What does that mean for early childhood education?
There are so few black men in early childhood education partly because of stereotypes that hold these men to be callous and not educators, says Curtis Valentine, one of the founders of Real Men Teach, a campaign that seeks to help schools recruit and retain male men. educators.
Valentine estimates that the group has partnered with several dozen schools across the country, primarily connecting Black male educators to opportunities and highlighting the work of outstanding educators, especially in early childhood education. The project grew out of Valentine's own sense that male educators are underappreciated and that, because they are relatively few, they can get lost in other people's projections of what it means to be both a teacher and a man. .
Overall, the work has underlined his belief that many more men would want to be teachers if they did not feel they had to sacrifice in the process.
“My only fear is that we are recruiting men for these spaces. And in some cases, their coworkers, especially women, unconsciously continue to protect this outdated view of what masculinity is for them,” Vantine says. That could prolong the caricatures, rather than giving men a chance to express themselves (through the way they wear their hair, their nails, their clothes, their appearance) in the classroom.

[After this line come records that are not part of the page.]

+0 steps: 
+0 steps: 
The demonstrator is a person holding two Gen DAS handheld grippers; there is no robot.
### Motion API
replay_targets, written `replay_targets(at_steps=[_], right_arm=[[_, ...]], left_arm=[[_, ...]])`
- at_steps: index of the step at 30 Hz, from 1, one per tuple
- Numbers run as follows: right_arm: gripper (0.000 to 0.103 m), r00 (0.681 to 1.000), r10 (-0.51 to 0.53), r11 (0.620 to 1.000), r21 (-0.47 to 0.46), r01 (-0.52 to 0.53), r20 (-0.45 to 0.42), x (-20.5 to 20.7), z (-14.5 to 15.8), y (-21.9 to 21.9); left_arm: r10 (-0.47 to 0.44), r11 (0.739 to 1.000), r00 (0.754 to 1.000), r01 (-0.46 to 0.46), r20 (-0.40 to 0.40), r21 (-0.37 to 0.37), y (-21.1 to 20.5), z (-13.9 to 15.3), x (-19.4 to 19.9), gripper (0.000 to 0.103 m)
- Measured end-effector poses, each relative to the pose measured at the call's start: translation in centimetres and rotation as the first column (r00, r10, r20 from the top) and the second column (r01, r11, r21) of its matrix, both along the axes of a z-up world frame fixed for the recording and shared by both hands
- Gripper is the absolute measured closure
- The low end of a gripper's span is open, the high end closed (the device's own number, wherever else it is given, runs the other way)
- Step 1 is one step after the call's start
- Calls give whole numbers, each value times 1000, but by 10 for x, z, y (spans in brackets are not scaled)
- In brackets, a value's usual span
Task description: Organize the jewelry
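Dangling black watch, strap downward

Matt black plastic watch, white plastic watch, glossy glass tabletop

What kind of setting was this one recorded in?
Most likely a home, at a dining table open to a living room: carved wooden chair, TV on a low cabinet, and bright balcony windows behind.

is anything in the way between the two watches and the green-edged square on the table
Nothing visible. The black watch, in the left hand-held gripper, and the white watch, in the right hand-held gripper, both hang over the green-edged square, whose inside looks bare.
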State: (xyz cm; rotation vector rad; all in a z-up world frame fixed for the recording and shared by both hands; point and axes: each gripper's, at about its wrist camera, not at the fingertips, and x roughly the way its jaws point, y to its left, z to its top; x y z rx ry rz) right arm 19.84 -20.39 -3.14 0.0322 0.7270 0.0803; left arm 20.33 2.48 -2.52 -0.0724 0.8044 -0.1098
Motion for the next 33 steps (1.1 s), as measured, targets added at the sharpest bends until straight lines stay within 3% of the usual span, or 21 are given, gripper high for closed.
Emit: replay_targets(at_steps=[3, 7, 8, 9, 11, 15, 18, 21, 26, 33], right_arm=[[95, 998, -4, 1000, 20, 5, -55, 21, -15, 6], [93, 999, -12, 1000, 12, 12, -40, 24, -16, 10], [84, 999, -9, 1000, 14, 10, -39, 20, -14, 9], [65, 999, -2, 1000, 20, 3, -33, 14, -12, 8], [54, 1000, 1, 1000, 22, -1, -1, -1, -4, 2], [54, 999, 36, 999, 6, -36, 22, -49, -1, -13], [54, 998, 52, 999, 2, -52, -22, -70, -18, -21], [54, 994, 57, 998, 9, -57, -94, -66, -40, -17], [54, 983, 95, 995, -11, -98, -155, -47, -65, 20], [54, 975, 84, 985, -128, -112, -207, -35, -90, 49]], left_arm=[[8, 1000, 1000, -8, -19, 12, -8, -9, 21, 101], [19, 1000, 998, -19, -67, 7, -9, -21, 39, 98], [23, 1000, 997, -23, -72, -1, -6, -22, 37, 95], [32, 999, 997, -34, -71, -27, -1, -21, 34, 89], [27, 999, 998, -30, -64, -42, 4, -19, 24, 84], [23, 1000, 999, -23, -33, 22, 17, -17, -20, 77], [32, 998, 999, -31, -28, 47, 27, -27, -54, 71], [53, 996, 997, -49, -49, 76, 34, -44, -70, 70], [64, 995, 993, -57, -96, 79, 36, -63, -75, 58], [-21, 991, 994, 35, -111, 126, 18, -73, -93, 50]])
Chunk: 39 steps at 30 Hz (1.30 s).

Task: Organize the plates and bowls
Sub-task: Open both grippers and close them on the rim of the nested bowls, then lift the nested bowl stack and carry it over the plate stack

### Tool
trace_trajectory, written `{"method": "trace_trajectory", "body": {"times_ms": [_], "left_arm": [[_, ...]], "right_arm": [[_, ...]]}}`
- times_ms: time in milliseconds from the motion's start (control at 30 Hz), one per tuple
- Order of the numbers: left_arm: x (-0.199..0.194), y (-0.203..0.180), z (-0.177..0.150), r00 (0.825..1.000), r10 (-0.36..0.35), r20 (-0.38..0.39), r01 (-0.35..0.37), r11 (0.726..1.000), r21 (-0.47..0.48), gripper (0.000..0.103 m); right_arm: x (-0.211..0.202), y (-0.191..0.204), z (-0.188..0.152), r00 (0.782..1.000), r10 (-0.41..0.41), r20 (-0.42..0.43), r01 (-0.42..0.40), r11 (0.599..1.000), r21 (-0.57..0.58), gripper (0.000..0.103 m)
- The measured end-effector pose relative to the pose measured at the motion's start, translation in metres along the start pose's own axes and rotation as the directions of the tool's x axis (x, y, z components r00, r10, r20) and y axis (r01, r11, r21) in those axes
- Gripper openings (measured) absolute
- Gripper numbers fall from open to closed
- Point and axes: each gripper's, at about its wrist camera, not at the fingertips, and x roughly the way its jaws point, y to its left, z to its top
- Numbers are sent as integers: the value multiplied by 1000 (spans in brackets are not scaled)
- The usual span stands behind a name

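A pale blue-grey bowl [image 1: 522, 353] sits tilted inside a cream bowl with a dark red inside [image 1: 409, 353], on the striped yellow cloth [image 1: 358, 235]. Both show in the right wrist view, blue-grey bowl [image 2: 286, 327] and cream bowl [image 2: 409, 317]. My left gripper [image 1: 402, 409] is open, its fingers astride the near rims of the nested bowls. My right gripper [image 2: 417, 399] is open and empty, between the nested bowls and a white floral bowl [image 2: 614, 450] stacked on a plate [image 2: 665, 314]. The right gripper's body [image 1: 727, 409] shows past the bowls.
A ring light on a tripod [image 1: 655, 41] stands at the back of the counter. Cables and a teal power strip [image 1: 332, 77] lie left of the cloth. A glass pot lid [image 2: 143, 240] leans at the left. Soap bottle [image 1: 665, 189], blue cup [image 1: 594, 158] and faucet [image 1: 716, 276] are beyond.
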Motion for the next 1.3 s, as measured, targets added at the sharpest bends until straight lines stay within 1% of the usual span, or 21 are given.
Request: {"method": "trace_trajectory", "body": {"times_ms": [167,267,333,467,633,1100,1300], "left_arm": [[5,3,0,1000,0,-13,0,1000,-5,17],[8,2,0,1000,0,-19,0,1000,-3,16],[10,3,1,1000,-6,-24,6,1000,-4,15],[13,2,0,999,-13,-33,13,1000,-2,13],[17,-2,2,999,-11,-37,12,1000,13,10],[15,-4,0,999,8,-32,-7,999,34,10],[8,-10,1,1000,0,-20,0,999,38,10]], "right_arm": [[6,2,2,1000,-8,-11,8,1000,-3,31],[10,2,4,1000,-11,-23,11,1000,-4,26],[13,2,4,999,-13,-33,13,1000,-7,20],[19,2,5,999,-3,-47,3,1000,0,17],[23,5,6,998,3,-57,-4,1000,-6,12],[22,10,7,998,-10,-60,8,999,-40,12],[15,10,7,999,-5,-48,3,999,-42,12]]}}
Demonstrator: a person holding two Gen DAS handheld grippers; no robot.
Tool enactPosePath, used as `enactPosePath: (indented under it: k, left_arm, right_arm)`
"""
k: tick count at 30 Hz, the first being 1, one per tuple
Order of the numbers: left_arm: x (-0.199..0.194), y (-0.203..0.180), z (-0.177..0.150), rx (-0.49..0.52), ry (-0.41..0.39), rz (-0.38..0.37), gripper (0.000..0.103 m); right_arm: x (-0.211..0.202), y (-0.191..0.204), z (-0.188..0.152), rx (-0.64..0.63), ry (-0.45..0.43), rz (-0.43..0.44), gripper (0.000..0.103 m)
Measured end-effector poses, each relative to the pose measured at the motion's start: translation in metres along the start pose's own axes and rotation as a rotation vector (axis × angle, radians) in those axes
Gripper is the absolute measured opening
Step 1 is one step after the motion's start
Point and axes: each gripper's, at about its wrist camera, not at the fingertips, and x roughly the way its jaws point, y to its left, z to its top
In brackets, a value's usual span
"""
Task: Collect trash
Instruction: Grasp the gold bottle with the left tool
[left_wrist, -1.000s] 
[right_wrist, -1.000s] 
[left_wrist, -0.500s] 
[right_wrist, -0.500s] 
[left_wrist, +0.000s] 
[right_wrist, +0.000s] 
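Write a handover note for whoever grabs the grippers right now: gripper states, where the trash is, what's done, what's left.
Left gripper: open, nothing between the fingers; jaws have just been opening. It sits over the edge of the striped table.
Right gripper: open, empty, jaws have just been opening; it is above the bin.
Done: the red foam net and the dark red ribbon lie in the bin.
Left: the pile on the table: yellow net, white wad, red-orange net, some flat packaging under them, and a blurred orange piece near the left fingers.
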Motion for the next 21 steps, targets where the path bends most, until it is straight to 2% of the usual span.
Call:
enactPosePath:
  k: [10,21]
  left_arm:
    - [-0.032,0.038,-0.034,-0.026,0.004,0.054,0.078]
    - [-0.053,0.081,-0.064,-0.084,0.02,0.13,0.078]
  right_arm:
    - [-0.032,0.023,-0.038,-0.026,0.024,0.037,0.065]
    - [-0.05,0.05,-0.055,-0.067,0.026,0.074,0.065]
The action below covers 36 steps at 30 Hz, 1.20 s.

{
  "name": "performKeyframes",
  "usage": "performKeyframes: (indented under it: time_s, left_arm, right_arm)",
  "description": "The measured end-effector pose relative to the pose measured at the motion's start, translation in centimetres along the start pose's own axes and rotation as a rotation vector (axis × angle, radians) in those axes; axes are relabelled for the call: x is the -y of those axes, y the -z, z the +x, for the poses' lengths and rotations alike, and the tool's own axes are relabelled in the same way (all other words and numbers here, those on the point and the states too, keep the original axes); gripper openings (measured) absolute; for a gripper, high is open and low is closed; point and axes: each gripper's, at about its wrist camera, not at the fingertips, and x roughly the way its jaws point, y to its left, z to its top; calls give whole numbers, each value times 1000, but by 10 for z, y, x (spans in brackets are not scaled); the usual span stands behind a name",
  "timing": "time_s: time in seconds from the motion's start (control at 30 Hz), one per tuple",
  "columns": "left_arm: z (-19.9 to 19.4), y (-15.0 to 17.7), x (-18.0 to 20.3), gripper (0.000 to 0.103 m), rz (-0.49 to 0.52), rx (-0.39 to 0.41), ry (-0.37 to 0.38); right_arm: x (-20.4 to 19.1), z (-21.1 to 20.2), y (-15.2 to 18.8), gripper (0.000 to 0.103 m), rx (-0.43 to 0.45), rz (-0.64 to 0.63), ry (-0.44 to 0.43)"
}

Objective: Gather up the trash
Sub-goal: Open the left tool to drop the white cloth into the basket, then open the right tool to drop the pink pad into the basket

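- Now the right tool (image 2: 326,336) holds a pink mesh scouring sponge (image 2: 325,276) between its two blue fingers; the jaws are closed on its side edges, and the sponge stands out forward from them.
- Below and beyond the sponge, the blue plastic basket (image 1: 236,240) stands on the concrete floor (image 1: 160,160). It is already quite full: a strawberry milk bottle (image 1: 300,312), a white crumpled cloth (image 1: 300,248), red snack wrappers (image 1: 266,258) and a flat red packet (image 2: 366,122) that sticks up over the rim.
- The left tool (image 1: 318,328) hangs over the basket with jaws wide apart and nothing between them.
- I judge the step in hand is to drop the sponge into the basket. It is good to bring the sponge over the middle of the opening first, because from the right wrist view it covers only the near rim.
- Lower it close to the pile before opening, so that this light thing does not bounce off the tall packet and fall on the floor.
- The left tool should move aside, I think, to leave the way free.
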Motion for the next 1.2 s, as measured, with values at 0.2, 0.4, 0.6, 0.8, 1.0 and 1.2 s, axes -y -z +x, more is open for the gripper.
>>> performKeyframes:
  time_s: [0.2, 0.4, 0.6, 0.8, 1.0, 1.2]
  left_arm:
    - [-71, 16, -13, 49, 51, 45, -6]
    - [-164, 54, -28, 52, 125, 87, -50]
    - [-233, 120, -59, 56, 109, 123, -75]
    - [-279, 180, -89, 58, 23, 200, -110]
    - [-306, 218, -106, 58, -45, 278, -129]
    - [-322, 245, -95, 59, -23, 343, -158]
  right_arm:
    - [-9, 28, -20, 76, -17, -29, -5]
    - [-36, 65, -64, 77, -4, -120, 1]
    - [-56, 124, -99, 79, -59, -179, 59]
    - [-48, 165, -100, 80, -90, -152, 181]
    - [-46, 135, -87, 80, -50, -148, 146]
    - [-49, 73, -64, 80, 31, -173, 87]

Inviting the whole person into teaching, particularly male and gender nonconforming students, requires giving them the space to be authentically themselves, Vantine says. That has a benefit that will carry over to work and students, she adds.
Social thanks
For Jackson, the Fulton County teacher, part of his mission is to make sure students are socially polished. It's something that his own father instilled in him. When Jackson was a child, he says his father didn't allow him to use slang. That's why he makes sure students understand those social nuances, too:
“You can't say 'what?' if a teacher calls you by your name.”
“It's not 'yes, yes' or 'no'. It's 'No, sir' or 'Yes, ma'am'. .”
Jackson carries the weight of his influence every day.
“I feel sorry for the young people,” he says. “I have a lot of eyes on me, especially the young people who admire me. I have to lead by example. And I have to show them the way so that they can do the same when they are in my position.”
Will this finally push these students in the right direction?
It's something Jackson thinks about all the time: how to help students become educated, thoughtful, selfless men.
After all, he adds, “Isn't that the man the world needs?”